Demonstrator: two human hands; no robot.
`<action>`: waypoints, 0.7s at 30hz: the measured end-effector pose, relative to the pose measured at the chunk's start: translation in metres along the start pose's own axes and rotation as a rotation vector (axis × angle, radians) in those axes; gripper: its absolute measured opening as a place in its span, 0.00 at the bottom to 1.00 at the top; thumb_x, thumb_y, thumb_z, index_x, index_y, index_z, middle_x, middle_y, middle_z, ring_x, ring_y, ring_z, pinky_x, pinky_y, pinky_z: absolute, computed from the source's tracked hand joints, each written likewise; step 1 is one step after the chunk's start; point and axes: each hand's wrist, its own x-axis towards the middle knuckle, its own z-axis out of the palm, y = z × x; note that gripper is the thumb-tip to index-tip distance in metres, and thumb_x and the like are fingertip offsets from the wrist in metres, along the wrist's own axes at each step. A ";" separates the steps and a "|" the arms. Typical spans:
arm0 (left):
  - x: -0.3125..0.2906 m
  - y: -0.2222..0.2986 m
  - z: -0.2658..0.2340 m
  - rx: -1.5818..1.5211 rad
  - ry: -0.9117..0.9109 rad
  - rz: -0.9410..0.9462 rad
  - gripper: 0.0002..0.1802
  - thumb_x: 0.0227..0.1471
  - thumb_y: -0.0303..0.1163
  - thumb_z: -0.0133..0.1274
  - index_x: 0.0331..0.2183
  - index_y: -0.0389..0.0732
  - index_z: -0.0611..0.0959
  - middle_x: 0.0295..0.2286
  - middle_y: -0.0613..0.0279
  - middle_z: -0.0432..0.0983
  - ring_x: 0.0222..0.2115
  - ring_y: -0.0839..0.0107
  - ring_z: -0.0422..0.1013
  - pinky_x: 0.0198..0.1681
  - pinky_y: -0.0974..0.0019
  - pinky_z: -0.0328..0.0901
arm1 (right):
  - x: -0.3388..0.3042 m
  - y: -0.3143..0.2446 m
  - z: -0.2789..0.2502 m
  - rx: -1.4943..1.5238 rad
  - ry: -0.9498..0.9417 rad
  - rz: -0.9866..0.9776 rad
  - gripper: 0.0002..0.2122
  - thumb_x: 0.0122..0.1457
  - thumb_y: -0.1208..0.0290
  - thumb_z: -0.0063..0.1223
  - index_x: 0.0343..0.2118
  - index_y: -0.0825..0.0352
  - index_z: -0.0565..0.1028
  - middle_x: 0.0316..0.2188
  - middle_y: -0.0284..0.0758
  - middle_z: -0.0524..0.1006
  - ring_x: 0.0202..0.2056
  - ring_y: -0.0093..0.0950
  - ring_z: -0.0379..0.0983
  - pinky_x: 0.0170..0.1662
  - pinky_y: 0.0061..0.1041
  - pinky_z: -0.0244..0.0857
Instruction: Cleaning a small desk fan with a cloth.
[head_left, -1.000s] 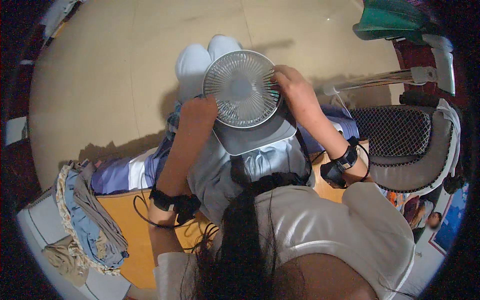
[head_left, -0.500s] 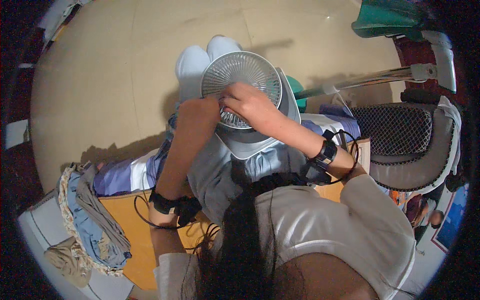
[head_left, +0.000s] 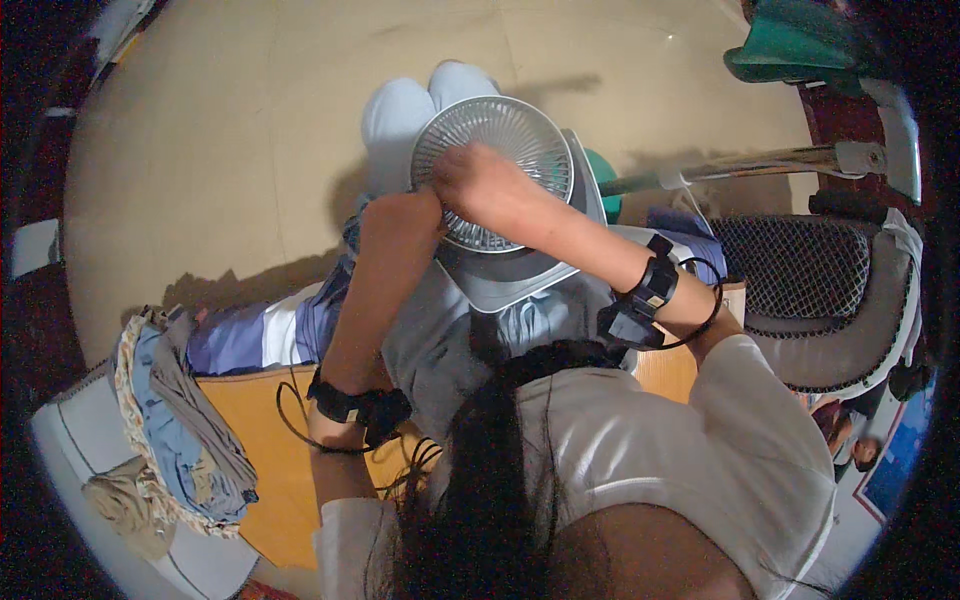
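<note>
A grey-white electric fan [head_left: 535, 150] with a round ribbed grille rests face up on my lap, its pale base [head_left: 490, 292] toward my body. My left hand [head_left: 405, 212] is closed at the grille's left rim, the wrist bent and the fingers mostly hidden. Over the left part of the grille, my right hand [head_left: 478, 185] is curled, knuckles up, with its fingertips close to the left hand's. Anything pinched between the fingers is hidden. Both wrists carry black straps with small dark boxes and looped cables.
I sit on an orange-brown wooden seat [head_left: 285, 480] with a purple-and-white striped cloth. Folded clothes [head_left: 185, 430] lie at the left. A grey mesh-covered chair [head_left: 790, 270] and a metal pole [head_left: 740, 168] are at the right, with a green object [head_left: 790, 45] farther back.
My right hand has turned and shifted slightly left and up over the grille, toward the left hand. The left hand stays at the rim. The whole view has shifted a little.
</note>
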 end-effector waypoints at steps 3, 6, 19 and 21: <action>-0.004 0.000 -0.003 0.008 -0.027 -0.063 0.07 0.36 0.30 0.52 0.18 0.37 0.73 0.16 0.51 0.71 0.20 0.56 0.71 0.22 0.59 0.64 | 0.002 -0.003 -0.001 -0.117 -0.095 -0.076 0.07 0.40 0.71 0.45 0.22 0.66 0.73 0.26 0.33 0.71 0.36 0.28 0.65 0.38 0.26 0.57; -0.008 0.000 -0.007 -0.047 -0.030 -0.142 0.08 0.38 0.32 0.51 0.19 0.37 0.74 0.17 0.50 0.71 0.22 0.55 0.71 0.25 0.58 0.64 | 0.002 -0.005 0.002 -0.183 -0.155 -0.106 0.07 0.41 0.70 0.44 0.23 0.64 0.73 0.27 0.32 0.72 0.36 0.27 0.65 0.38 0.25 0.57; -0.029 -0.050 0.044 -0.654 -0.056 -0.535 0.21 0.39 0.48 0.53 0.29 0.39 0.80 0.25 0.54 0.75 0.29 0.62 0.72 0.34 0.64 0.64 | -0.003 -0.010 0.000 -0.187 -0.099 -0.082 0.09 0.40 0.72 0.44 0.27 0.66 0.69 0.31 0.34 0.69 0.34 0.30 0.64 0.36 0.25 0.59; -0.030 -0.052 0.047 -0.684 -0.041 -0.532 0.21 0.39 0.47 0.53 0.29 0.40 0.80 0.25 0.53 0.75 0.29 0.62 0.72 0.34 0.65 0.64 | -0.005 -0.005 -0.002 -0.064 -0.093 -0.007 0.09 0.41 0.73 0.45 0.28 0.66 0.69 0.31 0.35 0.69 0.34 0.32 0.64 0.37 0.26 0.59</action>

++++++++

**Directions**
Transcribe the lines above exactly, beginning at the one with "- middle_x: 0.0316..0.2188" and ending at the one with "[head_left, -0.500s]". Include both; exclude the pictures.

**Exercise solution**
  - middle_x: 0.0316..0.2188
  - middle_y: -0.0284..0.0758
  - middle_z: -0.0524..0.1006
  - ring_x: 0.0202..0.2056
  - ring_y: -0.0093..0.0950
  - ring_z: -0.0379..0.0983
  - pinky_x: 0.0170..0.1662
  - pinky_y: 0.0061..0.1041
  - pinky_z: -0.0244..0.0857
Instruction: Cleaning a small desk fan with a cloth.
[head_left, -1.000s] 
[head_left, -0.500s] 

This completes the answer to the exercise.